Before the assembly takes up the motion and goes for a vote on it, it is important to recall how all the political forces began to march towards Islamabad and why a constitutional matter has become a battle between “evil and good”.
The clouds of fear are hovering over Islamabad since the opposition parties and Prime Minister Imran Khan announced to hold rallies but what really brought the political armies to actually come to the boiling point was the silence of the allies amid disgruntled members of the ruling party coming out in the open.
For the past few weeks, the ruling party’s allies – PML-Q, MQM-P and BAP – have been mulling over only one question: if they should stand by the government or side with the opposition parties over the no-trust motion. Meetings after meetings with the government and opposition as well as among the allies have been going on for weeks now but guess what; they had this one job to do and they haven’t decided yet.
To add insult to injury, the coalition partners of the government are now considering staying neutral – a trait that the premier feels best describes animals. Though they might come up with a clear stance just before the voting day, the newly-added dimension of staying neutral on deciding the fate of PM Imran has allowed the government and opposition parties to go ahead with their rallies to show that the public was on their side.
Amid political volatility, the allies could easily have deflated the situation by openly announcing their support for the side of their choosing but they have been busy gauging which side is offering more without realizing that the politics of conflict could turn ugly if, God forbid, any clash takes place or any third force seizes the opportunity and leaves painful scars.
Apart from paving the way for the rallies, the undecided allies have also contributed to putting the core issues like sky-rocketing inflation, rampant unemployment, deteriorating law and order situation, mounting debt, ever-increasing current account deficit, on the back burner.
Apparently, for the sake of their greed, they have calmly been seeing the country sliding deeper into troubles every day but haven’t shown the courage to come out in the open.
With political parties marching into Islamabad, the silence of the allies is further fueling the fears of witnessing an attack like Capitol Hill in the United States.

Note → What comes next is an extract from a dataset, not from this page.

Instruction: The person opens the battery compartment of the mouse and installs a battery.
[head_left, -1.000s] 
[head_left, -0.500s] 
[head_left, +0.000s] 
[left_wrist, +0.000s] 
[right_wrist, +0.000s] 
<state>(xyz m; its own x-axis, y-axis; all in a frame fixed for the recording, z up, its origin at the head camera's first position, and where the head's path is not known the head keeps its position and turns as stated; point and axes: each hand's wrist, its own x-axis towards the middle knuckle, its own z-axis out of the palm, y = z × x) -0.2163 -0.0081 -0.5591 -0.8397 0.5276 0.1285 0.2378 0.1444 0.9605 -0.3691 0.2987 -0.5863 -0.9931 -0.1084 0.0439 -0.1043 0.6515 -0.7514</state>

Every day, the key political players meet just to decide that they should meet again to discuss further what they have been discussing for months now.
Some political observers believe that the decision to pick sides by the allies will be made once they finally start receiving “phone calls” from the “powerful circles”.
Others, however, say that it is more about getting a better offer from the government and the opposition, especially, after the powerful circles have frequently conveyed that they would stay neutral in the situation.
Despite the tall claims of being neutral, the government and the opposition leadership constantly taunt each other of seeking support from the powers that be by accusing the other side of ‘polishing boots’ or worse seeking the opportunity of ‘licking boots’.
Apparently, no one really cares that the accusations of polishing or licking boots strengthen the notion that the political parties need blessings of powerful quarters more than public vote to come into power.